• [WHAT THE TASK ASKS] Repeat every line that appears below, with nothing altered.

• [RECORDED INFORMATION]
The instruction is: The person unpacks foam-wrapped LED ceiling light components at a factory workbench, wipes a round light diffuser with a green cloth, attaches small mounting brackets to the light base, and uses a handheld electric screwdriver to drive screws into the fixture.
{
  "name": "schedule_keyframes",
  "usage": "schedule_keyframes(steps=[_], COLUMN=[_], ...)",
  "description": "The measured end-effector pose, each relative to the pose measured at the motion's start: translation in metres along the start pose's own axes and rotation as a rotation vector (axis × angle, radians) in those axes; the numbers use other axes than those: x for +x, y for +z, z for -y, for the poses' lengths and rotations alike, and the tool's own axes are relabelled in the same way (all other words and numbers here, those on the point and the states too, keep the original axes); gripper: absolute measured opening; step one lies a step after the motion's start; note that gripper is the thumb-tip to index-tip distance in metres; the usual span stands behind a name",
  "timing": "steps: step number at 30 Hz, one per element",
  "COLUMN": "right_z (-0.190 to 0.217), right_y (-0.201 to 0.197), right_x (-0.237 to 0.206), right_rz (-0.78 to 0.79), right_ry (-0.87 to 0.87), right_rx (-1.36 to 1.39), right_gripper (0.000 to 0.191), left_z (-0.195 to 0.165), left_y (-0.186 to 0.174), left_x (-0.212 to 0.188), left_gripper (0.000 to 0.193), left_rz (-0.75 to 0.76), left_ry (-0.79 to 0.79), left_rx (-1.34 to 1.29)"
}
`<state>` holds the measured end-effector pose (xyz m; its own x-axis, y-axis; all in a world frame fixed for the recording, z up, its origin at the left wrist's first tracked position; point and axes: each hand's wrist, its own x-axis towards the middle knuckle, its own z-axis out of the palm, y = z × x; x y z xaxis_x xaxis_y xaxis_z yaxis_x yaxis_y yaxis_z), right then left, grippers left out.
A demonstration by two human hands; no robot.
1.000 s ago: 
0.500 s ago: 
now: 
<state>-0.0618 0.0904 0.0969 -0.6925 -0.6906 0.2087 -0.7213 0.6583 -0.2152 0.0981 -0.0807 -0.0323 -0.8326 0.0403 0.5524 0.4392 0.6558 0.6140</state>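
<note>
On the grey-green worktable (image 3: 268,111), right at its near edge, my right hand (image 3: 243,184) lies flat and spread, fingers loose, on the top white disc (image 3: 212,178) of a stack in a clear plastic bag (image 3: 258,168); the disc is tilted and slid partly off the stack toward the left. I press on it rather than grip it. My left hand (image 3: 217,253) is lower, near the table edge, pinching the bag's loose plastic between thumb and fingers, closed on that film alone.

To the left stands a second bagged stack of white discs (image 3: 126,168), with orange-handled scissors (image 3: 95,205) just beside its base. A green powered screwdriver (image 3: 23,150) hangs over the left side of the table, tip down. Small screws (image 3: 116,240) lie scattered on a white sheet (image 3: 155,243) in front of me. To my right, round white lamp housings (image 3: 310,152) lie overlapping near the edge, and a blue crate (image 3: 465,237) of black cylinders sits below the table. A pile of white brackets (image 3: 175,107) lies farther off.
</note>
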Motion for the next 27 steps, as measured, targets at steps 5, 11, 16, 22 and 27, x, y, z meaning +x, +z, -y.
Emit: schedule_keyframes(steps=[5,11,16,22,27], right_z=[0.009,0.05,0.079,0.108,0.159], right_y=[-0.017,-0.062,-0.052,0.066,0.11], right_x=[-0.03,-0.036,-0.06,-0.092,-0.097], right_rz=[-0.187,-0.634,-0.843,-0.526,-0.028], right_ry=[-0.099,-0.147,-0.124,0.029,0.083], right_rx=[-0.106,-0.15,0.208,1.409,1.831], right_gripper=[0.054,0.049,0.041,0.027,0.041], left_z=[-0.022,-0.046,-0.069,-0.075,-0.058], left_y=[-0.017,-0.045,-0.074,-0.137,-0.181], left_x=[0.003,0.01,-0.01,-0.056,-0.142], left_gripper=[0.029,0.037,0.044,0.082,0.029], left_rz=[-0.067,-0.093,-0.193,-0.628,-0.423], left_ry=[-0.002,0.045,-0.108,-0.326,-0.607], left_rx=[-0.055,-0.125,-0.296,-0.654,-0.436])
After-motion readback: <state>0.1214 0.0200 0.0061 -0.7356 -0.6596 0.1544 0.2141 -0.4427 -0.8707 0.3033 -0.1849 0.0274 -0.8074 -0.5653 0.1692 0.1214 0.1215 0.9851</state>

• [COMPLETED TASK]
The instruction is: The person unpacks foam-wrapped LED ceiling light components at a factory workbench, wipes a round light diffuser with a green cloth, attaches small mounting brackets to the light base, and uses a handheld electric screwdriver to drive screws into the fixture.
{
  "name": "schedule_keyframes",
  "usage": "schedule_keyframes(steps=[_], COLUMN=[_], ...)",
  "description": "The measured end-effector pose, each relative to the pose measured at the motion's start: translation in metres along the start pose's own axes and rotation as a rotation vector (axis × angle, radians) in those axes; the numbers use other axes than those: x for +x, y for +z, z for -y, for the poses' lengths and rotations alike, and the tool's own axes are relabelled in the same way (all other words and numbers here, those on the point and the states too, keep the original axes); gripper: absolute measured opening; step one lies a step after the motion's start; note that gripper is the thumb-tip to index-tip distance in metres; the usual span stands behind a name",
  "timing": "steps: step number at 30 Hz, one per element",
  "COLUMN": "right_z (-0.190 to 0.217), right_y (-0.201 to 0.197), right_x (-0.237 to 0.206), right_rz (-0.78 to 0.79), right_ry (-0.87 to 0.87), right_rx (-1.36 to 1.39), right_gripper (0.000 to 0.191), left_z (-0.195 to 0.165), left_y (-0.186 to 0.174), left_x (-0.212 to 0.188), left_gripper (0.000 to 0.193), left_rz (-0.75 to 0.76), left_ry (-0.79 to 0.79), left_rx (-1.34 to 1.29)"
}
`<state>` holds the measured end-effector pose (xyz m; its own x-axis, y-axis; all in a world frame fixed for the recording, z up, its origin at the left wrist's first tracked position; point and axes: each hand's wrist, its own x-axis towards the middle knuckle, its own z-axis out of the palm, y = z × x; x y z xaxis_x xaxis_y xaxis_z yaxis_x yaxis_y yaxis_z), right then left, grippers left out.
A demonstration by two human hands; no robot.
1.000 s ago: 
0.500 s ago: 
now: 
<state>-0.0618 0.0904 0.0969 -0.6925 -0.6906 0.2087 -0.7213 0.6583 -0.2152 0.0981 -0.0807 -0.0323 -0.8326 0.0403 0.5524 0.4392 0.6558 0.6140</state>
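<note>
On the grey-green worktable (image 3: 268,111), right at its near edge, my right hand (image 3: 243,184) lies flat and spread, fingers loose, on the top white disc (image 3: 212,178) of a stack in a clear plastic bag (image 3: 258,168); the disc is tilted and slid partly off the stack toward the left. I press on it rather than grip it. My left hand (image 3: 217,253) is lower, near the table edge, pinching the bag's loose plastic between thumb and fingers, closed on that film alone.

To the left stands a second bagged stack of white discs (image 3: 126,168), with orange-handled scissors (image 3: 95,205) just beside its base. A green powered screwdriver (image 3: 23,150) hangs over the left side of the table, tip down. Small screws (image 3: 116,240) lie scattered on a white sheet (image 3: 155,243) in front of me. To my right, round white lamp housings (image 3: 310,152) lie overlapping near the edge, and a blue crate (image 3: 465,237) of black cylinders sits below the table. A pile of white brackets (image 3: 175,107) lies farther off.
</note>
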Motion for the next 27 steps, as measured, targets at steps 5, 11, 16, 22 and 27, x, y, z meaning +x, +z, -y.
Emit: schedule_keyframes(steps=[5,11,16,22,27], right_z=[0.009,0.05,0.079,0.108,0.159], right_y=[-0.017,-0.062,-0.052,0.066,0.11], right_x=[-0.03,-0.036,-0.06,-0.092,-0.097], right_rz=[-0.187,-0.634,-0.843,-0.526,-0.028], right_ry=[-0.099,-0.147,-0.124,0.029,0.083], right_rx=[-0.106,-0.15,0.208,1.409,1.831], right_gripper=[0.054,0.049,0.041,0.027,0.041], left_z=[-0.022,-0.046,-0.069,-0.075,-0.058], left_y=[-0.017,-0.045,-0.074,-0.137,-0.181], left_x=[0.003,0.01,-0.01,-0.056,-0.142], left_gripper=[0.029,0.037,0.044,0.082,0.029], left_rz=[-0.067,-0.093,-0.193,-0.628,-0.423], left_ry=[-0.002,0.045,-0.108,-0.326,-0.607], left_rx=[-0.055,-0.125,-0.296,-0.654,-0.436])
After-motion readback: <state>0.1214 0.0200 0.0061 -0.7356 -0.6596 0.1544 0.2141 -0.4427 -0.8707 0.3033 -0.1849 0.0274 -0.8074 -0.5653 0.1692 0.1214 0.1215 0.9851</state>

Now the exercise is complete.